The Associated Press reported that an office manager at a branch in Naples, Fla., nearly had to cough up a bevy of office furniture before the bank eventually handed over a check for $5,772.88.
Two years ago, Warren and Maureen Nyerges purchased a home out of foreclosure from Bank of America and paid $165,000 in cash. But instead of identifying the Nyerges as the new owners, the couple was mistakenly thought to be the property’s prior owners, who had lost the house in foreclosure.
That prompted Bank of America to send a process server with a notice of foreclosure four months after the Nyerges moved into their new home.
The couple told the AP that their attempts to correct the error were met with representatives’ advice that they should “come up to date” with their payments. After the Nyerges proved they owned the house last September a judge ordered Bank of America to pay the couple’s attorney fees.
When the bank still hadn’t paid by last week, their attorney got a judge’s permission to seize assets, and showed up at the Naples branch with a moving truck, prepared to remove branch fixtures as payment.
Bank of America apologized for the delay in paying the couple and said they didn’t pay sooner because the original request went to an outside attorney who is no longer in business. Interestingly enough, the attorney who foreclosed on the Nyerges home, along with two other law firms, are being investigated by the state attorney general for creating fake legal documents and filing foreclosures without proving the bank had a legal interest in the loans.
Sure, there are many homes in foreclosure that legitimately belong there because borrowers took out loans they couldn’t afford.
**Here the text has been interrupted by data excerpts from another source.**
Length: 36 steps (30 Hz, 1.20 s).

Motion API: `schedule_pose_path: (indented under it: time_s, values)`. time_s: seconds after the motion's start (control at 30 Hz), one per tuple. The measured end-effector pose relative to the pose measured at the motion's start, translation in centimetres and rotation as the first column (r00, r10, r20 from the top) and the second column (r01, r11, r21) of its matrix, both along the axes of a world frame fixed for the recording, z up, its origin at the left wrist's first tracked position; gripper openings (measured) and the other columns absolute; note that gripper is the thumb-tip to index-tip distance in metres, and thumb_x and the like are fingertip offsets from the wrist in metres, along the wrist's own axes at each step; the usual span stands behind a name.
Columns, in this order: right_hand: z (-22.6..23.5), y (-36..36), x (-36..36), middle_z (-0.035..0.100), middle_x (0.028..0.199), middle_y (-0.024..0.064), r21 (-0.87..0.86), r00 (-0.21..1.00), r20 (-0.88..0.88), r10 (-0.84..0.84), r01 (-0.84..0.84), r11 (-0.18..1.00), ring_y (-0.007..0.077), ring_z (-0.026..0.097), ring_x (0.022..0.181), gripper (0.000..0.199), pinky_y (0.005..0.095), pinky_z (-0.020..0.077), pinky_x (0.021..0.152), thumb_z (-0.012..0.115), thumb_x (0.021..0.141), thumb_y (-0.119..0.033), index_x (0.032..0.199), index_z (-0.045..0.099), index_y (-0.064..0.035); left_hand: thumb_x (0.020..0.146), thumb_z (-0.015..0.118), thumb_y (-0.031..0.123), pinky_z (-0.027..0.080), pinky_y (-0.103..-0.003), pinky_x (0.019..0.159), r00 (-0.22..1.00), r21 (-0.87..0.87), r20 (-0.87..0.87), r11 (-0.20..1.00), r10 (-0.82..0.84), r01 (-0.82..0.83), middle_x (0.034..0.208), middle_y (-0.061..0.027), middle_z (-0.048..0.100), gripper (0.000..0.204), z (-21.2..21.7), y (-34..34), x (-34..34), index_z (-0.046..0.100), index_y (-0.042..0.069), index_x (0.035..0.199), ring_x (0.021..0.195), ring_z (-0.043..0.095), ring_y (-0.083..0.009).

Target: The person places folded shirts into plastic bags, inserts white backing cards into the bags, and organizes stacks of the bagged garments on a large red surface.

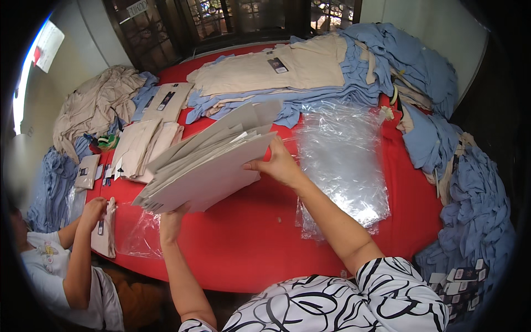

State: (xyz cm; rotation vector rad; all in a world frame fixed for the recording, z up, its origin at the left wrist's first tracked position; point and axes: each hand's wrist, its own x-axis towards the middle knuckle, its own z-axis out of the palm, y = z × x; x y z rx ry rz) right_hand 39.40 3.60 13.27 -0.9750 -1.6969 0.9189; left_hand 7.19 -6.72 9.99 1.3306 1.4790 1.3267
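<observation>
Between my two hands a thick stack of grey-white cardboard sheets (207, 180) is held tilted above the red tablecloth. Several sheets fan out unevenly at its far side. My left hand (172, 222) grips the lower left corner from below, with most of its fingers hidden by the stack. At the right end, my right hand (281, 166) closes round the edge, thumb on the near face. Just right of that hand lies a pile of clear plastic bags (343, 171). Folded beige shirts (138, 146) lie beyond the stack's left side.
A co-worker (66, 265) at the left handles a folded beige garment (103, 235) beside a clear bag (141, 235). Flat beige and blue shirts (310, 66) lie across the far side. Heaps of blue garments (475, 193) line the right, with tags (462, 282) near the lower right.
</observation>
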Motion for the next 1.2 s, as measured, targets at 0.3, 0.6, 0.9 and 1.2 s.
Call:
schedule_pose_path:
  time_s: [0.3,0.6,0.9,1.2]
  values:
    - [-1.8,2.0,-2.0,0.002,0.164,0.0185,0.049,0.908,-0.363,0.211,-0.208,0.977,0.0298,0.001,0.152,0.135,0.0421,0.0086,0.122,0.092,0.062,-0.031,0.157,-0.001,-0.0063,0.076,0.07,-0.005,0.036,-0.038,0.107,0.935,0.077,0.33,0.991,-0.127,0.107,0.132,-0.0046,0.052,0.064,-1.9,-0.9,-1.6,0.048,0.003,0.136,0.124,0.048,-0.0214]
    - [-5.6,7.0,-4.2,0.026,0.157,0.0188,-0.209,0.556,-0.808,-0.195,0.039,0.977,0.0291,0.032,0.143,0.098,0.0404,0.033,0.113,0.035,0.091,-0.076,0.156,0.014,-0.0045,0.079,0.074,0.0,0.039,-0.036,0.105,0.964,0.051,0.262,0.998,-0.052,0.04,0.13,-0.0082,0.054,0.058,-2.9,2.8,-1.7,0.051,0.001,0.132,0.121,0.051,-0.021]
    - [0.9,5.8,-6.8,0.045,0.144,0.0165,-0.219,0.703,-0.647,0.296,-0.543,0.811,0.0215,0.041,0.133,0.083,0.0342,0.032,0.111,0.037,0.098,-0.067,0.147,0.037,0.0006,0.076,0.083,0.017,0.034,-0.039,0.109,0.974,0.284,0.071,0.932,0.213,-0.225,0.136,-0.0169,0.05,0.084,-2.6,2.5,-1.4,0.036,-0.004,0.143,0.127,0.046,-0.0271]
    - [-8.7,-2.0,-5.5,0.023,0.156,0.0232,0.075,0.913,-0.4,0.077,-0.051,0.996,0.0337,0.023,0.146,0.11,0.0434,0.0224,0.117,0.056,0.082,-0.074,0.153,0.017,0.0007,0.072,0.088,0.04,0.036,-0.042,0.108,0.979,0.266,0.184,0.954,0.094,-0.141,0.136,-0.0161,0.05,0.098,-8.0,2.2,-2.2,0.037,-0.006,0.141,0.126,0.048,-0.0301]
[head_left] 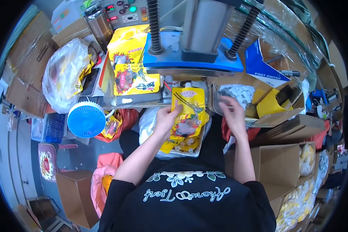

And incidents of mistaken foreclosures remain isolated.
Unfortunately, it’s not that hard anymore to find someone who has either legitimately experienced some paperwork error with their lending documents or knows someone who has. And we may know more soon, now that a Bank of America spokesman has testified that its Countrywide Mortgage unit didn’t deliver the notes to the securitization trustee or get the notes endorsed as a routine part of business. These steps are required in securitization contracts.
Many consumers will take glee in Bank of America’s slap on the hand, given the millions of Americans who lost their homes because of the housing debacle that crippled the nation’s financial system. While one family got some justice, there are millions of duped homeowners, investors and taxpayers who are still waiting for theirs.
Meanwhile, some consumers who are able to borrow and help move the economy forward just may be sitting on the sidelines because they don’t trust the banks.